* [DATASET SECTION]
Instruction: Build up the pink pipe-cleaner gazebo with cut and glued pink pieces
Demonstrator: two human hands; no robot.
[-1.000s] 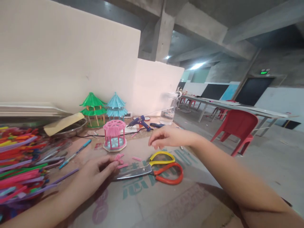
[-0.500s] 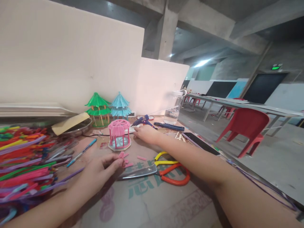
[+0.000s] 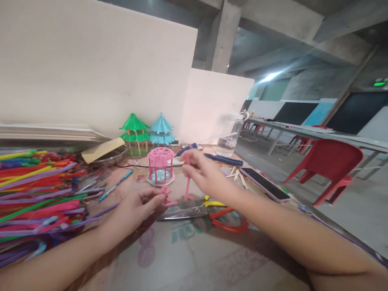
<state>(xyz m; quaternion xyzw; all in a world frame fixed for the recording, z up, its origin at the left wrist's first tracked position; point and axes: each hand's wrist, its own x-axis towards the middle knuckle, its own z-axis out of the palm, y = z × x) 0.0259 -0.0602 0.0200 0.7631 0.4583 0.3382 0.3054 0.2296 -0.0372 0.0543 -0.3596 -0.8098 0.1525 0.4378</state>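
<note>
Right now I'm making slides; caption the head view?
Left hand and right hand pinch pink pipe-cleaner pieces near a pink model pavilion.

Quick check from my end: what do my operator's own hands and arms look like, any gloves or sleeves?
Left hand and right hand are ungloved. Left forearm and right forearm are bare, with no sleeve, watch or bracelet visible.

Red chair (image 3: 332, 163), three o'clock from view centre; phone (image 3: 265, 184), four o'clock; blue pen (image 3: 115, 186), eight o'clock; metal bowl (image 3: 117, 159), nine o'clock.
</note>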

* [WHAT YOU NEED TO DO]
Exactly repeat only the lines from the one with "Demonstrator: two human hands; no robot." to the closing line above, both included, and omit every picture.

* [EXERCISE RESPONSE]
Demonstrator: two human hands; no robot.
[-1.000s] 
[-0.500s] 
[+0.000s] 
<state>(xyz m; quaternion xyzw; all in a world frame fixed for the recording, z up, its origin at the left wrist's first tracked position; point and axes: each hand's wrist, its own x-axis towards the middle knuckle, its own z-axis out of the palm, y = z × x) 0.0259 -0.0602 0.0200 0.7631 0.4583 0.3382 0.3054 0.2296 -0.0372 0.0543 -0.3596 -0.8098 0.1525 0.4378</state>
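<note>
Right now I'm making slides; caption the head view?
Left hand and right hand pinch pink pipe-cleaner pieces near a pink model pavilion.

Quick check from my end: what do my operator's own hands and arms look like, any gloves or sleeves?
Left hand and right hand are ungloved. Left forearm and right forearm are bare, with no sleeve, watch or bracelet visible.

Red chair (image 3: 332, 163), three o'clock from view centre; phone (image 3: 265, 184), four o'clock; blue pen (image 3: 115, 186), eight o'clock; metal bowl (image 3: 117, 159), nine o'clock.
</note>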

The exercise has been fully completed.